Q: You had some solid chances to win the Stanley Cup during your Flyers career. The two years I always think of are 1997 in the Cup Finals against Detroit and 2000 in the conference finals against New Jersey as far as you being closest to winning it.
Eric Lindros: Yeah, we just weren’t there [in 1997]. Game 1 was pretty close. Game 2 I thought we could have won. We got smoked in Game 3. And Game 4 was a pretty good game, but I think after McCarty scored that was kind of late. We were down a goal and that kind of did it in the third with about 4 minutes left. I thought if we had won Game 2 we really had a shot at it.
Q: Which one would you say stung more for you between 1997 and 2000? You were probably equally close with a 3-1 lead on NJ in 2000 and a lot of momentum and you had worked so hard at getting back from injury.
Eric Lindros: Yeah, we had a lot of good players on that  team. We had a lot of depth with that club and a number of real good players.
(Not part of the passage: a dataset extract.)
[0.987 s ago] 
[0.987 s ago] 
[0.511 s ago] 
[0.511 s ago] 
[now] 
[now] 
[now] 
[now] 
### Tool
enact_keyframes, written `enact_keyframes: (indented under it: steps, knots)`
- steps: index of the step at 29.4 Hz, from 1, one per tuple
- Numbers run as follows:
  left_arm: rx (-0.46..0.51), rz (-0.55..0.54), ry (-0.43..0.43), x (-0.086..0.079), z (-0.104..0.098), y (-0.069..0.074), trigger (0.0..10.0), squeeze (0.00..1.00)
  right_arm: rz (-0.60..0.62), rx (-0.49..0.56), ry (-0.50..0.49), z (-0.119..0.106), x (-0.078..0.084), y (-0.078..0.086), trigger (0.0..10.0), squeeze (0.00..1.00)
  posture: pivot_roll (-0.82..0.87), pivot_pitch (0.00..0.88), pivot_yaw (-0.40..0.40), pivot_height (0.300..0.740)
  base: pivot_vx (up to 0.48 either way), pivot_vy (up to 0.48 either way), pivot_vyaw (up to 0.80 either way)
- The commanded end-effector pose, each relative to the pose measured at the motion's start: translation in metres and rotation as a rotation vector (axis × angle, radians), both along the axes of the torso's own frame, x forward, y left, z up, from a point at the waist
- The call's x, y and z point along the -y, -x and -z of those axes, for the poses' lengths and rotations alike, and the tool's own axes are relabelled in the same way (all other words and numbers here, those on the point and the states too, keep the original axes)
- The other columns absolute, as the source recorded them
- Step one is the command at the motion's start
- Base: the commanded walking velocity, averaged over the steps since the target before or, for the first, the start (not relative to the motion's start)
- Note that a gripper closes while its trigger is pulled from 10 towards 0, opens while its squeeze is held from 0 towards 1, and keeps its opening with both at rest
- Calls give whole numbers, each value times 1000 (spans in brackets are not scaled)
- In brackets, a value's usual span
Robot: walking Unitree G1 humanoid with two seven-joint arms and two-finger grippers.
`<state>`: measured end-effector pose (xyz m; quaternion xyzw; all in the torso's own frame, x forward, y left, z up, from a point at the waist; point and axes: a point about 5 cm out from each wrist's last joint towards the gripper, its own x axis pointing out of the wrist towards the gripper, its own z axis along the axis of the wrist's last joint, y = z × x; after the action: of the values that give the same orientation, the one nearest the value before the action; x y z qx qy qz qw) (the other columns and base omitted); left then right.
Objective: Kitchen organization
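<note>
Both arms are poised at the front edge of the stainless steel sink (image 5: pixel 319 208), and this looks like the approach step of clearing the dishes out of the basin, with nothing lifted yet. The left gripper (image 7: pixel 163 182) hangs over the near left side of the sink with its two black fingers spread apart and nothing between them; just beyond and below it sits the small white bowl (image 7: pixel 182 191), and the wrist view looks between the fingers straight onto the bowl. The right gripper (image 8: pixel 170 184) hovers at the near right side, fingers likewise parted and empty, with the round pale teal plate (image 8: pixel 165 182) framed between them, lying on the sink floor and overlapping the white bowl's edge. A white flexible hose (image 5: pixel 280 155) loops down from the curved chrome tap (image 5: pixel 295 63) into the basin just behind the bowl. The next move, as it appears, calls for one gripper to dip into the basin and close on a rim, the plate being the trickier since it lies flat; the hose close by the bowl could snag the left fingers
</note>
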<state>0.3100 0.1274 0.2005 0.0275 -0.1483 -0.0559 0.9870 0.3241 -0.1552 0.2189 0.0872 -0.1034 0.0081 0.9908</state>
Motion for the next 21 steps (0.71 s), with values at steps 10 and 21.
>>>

I think losing in general sucks, I don’t care what game it was.
On a side note, I asked Eric how everyone was doing including his brother Brett, a former New York Islander who had his career cut short due to concussions. Everyone is doing well and Brett got married a couple of weeks ago. So we’d like to send out congratulations to Brett and the Lindros family.
Once again thanks to Eric Lindros for taking the time to chat and catch up. The conversation flowed very smoothly as Eric’s career had so many interesting highlights and plots to talk about.
By the sound of things, it looks like there’s a chance we could see Eric soon. If Lindros were to accept the possible invitation to play in the Winter Classic Alumni game, he will have come full circle. It was a tough end to his Flyers career in 2000 which was filled with some controversy. Nobody knew if and when we’d ever see Eric at an event with the Flyers organization in the future. Lindros was a terrific leader for the Flyers for a good part of the 90’s and deserves to be a big part of the team’s history.
Eric should no doubt be a Flyers Hall of Fame member one day with 659 points in 486 games with the Flyers. For the Flyers and their fans, they’re hoping for this to be possibly one of many reunions in the future.
Could you imagine if Mikael Renberg and John LeClair were to join Lindros? They were affectionately known as the “Legion of Doom” line in the 90’s. According to team sources, it’s definitely a possibility for the Winter Classic Alumni game.
If Eric skates back on the ice in the orange and black for the alumni game this winter, he’ll have ended a long period away from the Flyers organization. It would be his first time donning the orange and black since 2000, and also his first in person appearance since then with the organization. The last Flyers fans have seen of Eric was in 2009 when he recorded a video for the final Spectrum game as he was unable to make the ceremony. If he skates out there, he’ll have skated right back into Flyers history, and back into the hearts of Flyer fans, which is where he belongs.